13 de março de 2008

da solidão

A irmã mais nova da minha avó paterna chamava-se Ana. Era pequenina, muito pequenina, sobrevivente de um parto de trigémeas, chamávamos-lhe Tia Anazinha. Foi casada toda a vida, bem, não toda, mas quase, com um homem a quem toda a gente sempre chamou Ti Chico Mouquinho. Trataram-se por você até ao dia da morte da minha tia, há uns 8 ou 9 anos. Não tiveram filhos.
O seu marido guardou cabras enquanto pôde trabalhar. Nunca fez outra coisa.
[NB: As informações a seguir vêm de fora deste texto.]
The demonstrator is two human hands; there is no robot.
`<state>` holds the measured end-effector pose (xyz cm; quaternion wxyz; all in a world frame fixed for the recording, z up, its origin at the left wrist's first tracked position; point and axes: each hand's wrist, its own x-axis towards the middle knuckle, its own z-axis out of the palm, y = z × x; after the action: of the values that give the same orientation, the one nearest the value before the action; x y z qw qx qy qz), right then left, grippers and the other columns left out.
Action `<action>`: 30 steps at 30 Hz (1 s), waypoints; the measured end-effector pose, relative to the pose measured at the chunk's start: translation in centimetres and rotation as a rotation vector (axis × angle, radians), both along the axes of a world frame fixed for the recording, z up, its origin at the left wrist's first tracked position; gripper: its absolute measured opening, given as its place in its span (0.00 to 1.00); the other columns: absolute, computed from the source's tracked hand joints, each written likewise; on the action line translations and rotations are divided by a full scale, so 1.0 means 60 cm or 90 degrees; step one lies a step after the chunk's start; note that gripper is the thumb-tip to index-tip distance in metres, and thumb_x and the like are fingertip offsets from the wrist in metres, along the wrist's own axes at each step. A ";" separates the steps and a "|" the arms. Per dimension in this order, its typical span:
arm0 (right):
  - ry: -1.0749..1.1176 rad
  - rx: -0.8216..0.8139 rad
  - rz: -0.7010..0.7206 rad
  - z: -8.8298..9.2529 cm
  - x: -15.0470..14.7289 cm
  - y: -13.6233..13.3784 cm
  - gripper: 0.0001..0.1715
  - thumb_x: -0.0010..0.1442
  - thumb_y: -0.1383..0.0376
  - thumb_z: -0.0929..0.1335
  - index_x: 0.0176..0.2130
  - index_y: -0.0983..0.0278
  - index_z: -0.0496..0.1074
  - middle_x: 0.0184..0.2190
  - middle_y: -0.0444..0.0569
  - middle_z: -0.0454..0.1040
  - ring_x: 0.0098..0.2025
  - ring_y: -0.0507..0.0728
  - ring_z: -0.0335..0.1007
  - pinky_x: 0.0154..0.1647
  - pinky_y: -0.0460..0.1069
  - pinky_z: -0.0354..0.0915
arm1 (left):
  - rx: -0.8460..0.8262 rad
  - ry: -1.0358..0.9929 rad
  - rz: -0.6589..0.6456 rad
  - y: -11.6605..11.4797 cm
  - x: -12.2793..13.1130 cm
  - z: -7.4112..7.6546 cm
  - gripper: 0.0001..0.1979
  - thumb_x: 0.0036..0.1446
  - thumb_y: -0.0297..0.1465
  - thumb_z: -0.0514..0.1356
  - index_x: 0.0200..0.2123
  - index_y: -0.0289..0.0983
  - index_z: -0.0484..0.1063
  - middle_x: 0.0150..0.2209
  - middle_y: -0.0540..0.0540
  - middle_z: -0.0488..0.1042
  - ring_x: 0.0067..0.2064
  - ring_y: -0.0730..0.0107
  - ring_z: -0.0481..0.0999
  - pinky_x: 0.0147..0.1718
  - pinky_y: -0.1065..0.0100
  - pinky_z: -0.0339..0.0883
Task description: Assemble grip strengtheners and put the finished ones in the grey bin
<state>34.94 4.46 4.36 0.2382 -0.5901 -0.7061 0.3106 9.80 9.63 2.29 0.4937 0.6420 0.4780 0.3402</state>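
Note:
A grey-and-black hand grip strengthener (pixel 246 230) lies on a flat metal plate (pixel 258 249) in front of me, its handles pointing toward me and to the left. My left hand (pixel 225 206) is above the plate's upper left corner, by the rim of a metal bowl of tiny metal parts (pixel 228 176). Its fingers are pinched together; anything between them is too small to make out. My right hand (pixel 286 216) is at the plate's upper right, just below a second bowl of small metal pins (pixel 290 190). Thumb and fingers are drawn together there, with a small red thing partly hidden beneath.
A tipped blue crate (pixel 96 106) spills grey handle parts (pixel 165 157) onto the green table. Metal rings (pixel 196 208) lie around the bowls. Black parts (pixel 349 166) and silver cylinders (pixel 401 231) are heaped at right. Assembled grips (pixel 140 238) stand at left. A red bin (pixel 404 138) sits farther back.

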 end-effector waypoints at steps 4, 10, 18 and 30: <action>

Habituou-se a passar os dias sem a companhia de homens ou mulheres, entre cabras, no meio dos montes do baixo alentejo. Nunca nenhum dos dois soube ler.
Quando a minha tia adoeceu e depois cegou eram os sobrinhos quem cuidava dela, em casa, incapaz de se valer a si mesma. O meu tio, por afinidade, ria-se da sua cegueira, do descontrolo dos movimentos, da lucidez que lhe ia fugindo. Nunca aqueceu um prato de sopa à minha tia, nunca lhe puxou os cobertores para cima, nunca lhe perguntou onde doía.
Nós, as minhas primas e eu, éramos já mulheres, algumas já com filhas, e calávamos a revolta por respeito ao tio mais velho. As nossas mães lá iam mandando umas bocas, a ver se pegavam, mas nunca nada pegou naquela aridez.
Hoje o meu pai ligou-me a dizer que o Ti Chico Mouquinho tinha sido encontrado morto em casa. Liguei à minha prima e disse-lhe: Que tristeza deve ser uma pessoa morrer assim sozinha em casa. E ela disse-me aquilo que eu tinha pensado: Achas que merecia mais?
Eu não sei se ele merecia mais, nem me interessa. Mas a minha tia Anazinha, pequenina, tão pequenina, tão terna e humilde, tão indefesa, tinha, de certeza, merecido melhor.